The research was conducted last summer in the fast-growing city of 6.1 million that is experiencing forces of globalization and modernization. Many educated Indian people have moved to Bangalore to work for foreign corporations. The 20 participants in the study were aged from 18 to 30 years, and were fairly typical of young people who have moved to Bangalore for jobs, Wei said. They were financially stable, most had lived in Bangalore for less than two years and most spoke both English and Hindi but none of the local languages. More than half the study participants worked the graveyard shift because they provided technical support for people working during the daytime in North America.

"The people I studied were in this 24/7 environment and they were always on the go," Wei said. Many were involved in long-distance relationships with someone working or studying in another city. The phone provided couples with a "perpetual virtual connection." For people working long hours and commuting in Bangalore's heavy traffic, the mobile phone was even crucial for maintaining relationships with people in the same city.

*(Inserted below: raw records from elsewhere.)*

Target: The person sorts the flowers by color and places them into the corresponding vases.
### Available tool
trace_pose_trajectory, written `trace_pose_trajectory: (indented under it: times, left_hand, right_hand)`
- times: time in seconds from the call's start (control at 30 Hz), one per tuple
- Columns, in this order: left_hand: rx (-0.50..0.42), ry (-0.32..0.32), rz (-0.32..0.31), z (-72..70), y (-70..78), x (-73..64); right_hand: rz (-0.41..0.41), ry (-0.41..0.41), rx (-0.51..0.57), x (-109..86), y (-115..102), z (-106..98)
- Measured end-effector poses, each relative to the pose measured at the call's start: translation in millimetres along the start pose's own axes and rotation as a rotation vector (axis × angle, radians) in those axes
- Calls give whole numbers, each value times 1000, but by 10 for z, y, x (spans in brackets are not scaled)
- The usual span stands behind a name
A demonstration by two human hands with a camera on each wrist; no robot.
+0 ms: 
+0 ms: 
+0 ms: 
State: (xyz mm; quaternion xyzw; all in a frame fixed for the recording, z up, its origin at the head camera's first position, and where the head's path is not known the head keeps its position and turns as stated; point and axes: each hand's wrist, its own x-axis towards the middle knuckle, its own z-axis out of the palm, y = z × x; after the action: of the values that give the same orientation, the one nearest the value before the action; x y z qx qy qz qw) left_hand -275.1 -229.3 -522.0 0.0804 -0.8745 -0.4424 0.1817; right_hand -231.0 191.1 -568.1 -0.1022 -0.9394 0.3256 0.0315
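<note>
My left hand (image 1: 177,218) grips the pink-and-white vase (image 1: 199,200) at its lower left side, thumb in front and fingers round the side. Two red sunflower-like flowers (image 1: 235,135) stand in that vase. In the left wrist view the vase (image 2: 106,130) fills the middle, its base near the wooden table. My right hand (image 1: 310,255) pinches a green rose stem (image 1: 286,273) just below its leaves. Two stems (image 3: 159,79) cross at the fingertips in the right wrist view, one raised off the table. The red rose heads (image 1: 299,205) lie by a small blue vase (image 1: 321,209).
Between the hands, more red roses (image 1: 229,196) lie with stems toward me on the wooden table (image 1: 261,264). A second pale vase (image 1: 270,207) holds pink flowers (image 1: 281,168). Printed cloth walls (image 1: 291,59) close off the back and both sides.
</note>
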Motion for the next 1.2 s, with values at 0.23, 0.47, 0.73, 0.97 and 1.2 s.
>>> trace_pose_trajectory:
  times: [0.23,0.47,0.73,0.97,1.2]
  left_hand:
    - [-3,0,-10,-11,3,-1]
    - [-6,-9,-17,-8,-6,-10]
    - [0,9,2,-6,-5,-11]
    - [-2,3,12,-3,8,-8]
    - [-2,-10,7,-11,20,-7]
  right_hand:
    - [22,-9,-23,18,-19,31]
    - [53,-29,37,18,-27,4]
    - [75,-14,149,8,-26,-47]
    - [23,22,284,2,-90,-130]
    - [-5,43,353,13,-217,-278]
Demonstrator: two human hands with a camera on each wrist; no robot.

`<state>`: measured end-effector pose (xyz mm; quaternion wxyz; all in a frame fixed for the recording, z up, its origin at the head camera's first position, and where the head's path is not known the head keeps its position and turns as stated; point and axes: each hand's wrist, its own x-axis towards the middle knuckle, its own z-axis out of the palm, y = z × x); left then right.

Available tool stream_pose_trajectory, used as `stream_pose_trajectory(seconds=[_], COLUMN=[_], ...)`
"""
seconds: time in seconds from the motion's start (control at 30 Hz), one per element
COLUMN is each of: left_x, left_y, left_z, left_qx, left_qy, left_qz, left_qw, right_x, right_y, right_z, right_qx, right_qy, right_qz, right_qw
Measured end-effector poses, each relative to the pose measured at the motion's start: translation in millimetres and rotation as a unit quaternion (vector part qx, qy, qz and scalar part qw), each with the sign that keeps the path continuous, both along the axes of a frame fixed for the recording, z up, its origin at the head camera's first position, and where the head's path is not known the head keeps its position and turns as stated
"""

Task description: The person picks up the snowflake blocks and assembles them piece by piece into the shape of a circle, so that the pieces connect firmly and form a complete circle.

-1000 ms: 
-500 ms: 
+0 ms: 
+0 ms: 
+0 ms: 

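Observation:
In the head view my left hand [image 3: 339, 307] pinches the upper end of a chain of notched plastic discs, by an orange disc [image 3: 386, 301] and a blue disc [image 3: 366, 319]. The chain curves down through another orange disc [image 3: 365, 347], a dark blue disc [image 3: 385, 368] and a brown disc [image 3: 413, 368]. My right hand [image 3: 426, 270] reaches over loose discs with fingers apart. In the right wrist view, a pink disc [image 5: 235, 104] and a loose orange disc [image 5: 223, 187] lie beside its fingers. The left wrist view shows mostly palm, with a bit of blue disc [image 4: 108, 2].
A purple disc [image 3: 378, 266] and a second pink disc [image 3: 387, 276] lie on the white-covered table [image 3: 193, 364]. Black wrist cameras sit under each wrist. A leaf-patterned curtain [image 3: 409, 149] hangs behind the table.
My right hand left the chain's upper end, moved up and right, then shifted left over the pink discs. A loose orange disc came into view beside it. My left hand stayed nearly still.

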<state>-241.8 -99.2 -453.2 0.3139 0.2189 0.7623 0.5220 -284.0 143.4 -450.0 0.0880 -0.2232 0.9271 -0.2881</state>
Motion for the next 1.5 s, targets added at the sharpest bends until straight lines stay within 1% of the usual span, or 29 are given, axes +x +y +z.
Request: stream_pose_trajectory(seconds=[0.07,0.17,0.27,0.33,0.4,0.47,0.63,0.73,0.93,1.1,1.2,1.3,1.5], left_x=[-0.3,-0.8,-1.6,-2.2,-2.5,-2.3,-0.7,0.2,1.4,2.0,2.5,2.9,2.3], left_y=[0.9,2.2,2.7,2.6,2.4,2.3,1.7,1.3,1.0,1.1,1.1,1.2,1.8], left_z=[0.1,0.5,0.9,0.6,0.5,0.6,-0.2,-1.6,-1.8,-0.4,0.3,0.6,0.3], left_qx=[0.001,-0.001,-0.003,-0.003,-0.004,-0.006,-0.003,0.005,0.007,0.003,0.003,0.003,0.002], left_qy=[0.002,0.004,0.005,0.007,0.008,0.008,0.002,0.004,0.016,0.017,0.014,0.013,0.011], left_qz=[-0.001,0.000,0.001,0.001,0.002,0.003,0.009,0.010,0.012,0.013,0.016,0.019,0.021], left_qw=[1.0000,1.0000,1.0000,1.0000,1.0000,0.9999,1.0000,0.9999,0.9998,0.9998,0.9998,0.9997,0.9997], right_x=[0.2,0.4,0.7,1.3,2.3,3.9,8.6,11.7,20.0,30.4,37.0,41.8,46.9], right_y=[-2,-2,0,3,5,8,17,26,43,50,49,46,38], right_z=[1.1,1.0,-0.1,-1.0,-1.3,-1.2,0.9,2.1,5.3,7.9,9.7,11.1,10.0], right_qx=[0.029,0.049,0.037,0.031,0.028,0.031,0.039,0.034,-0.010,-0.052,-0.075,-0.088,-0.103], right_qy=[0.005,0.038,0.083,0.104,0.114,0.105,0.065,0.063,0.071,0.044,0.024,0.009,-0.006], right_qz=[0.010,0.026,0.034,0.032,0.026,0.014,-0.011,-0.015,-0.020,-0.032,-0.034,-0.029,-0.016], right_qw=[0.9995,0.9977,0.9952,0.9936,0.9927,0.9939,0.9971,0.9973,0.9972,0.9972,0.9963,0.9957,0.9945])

Now if analyze it, deep down, it's a win-win for both the service providers and the customers. These days, the operating costs are low because the sheer volume of traffic generated by the ever increasing customer base has persuaded many companies to bring down call rates. The end result, invariably everyone, more so the mobile office worker, hopping different cities for business meetings/assignments would like to use a mobile phone for the convenience, add to it the emotional connection, it brings to day-to-day life.

Grandparents from one part of India, (say Delhi) call their grand children based in Bangalore and they carry on their conversations as if they are sitting in the next room. Husbands and wives, boyfriends and girlfriends, sons and daughters living away from parents, brothers and sisters living in different cities, for that matter you think of any human relation, and it's a fair bet that the ubiquitous mobile phone network play some part in the exchange of words. To me the 24/7 mobile phone connectivity today can be appropriated as a means of extending traditional sociality between friends, relatives and family members.